A loyalist group has warned that a counter demonstration will be held in Bellshill on the day of a march by Irish republicans.
The Irish Republican Bands Scotland parade was given the go-ahead by North Lanarkshire Council yesterday despite a police report stating there is a “high” risk of public disorder.
The council’s public processions sub-committee was told at least 50 officers will be needed to “ensure the safety” of 30 marchers protesting at “anti-Irish racism”.
Despite this, the police had no objection to the parade going ahead on Saturday, August 27.
However, a loyalist organisation, Regimental Blues, is furious at the decision to allow it and claims another 100 officers might be needed to police a counter demonstration.
Spokesman Christopher McGurk warned the police presence in Bellshill would be comparable to that at an Old Firm football match.
Regimental Blues representatives were among the objectors who spoke at the council meeting yesterday.

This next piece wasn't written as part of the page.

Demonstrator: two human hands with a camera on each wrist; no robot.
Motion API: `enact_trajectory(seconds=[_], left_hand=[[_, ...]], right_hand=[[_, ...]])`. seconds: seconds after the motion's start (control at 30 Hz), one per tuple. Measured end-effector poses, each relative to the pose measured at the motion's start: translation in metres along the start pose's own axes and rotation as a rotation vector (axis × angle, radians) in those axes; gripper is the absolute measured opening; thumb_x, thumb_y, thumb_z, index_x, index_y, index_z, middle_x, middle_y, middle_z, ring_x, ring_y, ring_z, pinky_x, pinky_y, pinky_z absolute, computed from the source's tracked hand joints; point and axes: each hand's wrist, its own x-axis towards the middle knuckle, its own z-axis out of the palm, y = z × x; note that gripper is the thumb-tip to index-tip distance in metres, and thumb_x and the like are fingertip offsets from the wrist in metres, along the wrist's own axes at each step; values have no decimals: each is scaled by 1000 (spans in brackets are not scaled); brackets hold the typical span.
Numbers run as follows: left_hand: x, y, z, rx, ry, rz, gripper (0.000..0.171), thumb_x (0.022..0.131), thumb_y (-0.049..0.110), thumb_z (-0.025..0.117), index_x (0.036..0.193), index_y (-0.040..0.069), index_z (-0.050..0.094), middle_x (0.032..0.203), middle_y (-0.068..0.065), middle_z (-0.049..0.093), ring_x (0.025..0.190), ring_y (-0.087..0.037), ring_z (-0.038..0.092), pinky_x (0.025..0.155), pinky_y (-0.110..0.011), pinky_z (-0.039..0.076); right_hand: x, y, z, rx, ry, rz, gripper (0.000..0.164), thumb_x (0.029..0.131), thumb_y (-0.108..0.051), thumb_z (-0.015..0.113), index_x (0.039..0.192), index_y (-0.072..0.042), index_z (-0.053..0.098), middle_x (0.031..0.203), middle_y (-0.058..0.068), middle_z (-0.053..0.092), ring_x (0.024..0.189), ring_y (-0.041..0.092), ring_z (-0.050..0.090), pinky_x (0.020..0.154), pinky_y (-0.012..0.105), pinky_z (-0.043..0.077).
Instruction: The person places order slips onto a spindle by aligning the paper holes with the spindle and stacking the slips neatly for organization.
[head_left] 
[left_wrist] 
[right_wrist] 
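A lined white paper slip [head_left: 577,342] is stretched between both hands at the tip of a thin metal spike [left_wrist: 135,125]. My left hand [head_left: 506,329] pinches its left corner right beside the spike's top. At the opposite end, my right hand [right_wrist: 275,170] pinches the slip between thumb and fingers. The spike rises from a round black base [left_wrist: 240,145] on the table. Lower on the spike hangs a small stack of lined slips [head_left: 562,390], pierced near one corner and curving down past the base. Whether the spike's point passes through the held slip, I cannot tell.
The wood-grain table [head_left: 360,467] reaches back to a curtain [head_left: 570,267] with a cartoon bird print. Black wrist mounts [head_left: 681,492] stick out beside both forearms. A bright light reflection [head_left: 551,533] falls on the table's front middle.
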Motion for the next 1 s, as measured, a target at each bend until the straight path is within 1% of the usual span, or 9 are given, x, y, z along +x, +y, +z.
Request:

Mr McGurk said: “The risk assessment was screaming out that this parade should not go ahead and I was highly surprised by the outcome.
“There is an appetite locally for a counter demonstration and I would encourage as many loyalists as possible to go along.”
Although there is no right of appeal against the decison to let the republican march go ahead, Mr McGurk insisted it could still be stopped.
He stated: “The police commander on the day can stop a parade because of safety concerns. If 200 or 300 people are in Bellshill for a counter demonstration there’s no way the police will take a risk and let the republican parade go past them.”
The committee was also warned that Bellshill businesses will suffer a loss of trade as a result of the lunchtime march. One objector said he knows of a pub which has decided to remain closed on the day.
However, representatives of the organisers said they should have the right to march and dismissed claims of widespread public concern.
Organiser William Riddell insisted: “There won’t be any problems in Bellshill that day.”
PC Steven Harfield told the committee: “We recognise there are challenges presented by this parade, but are confident we can manage them.”
The sub-committee voted 6-3 to let the march go ahead.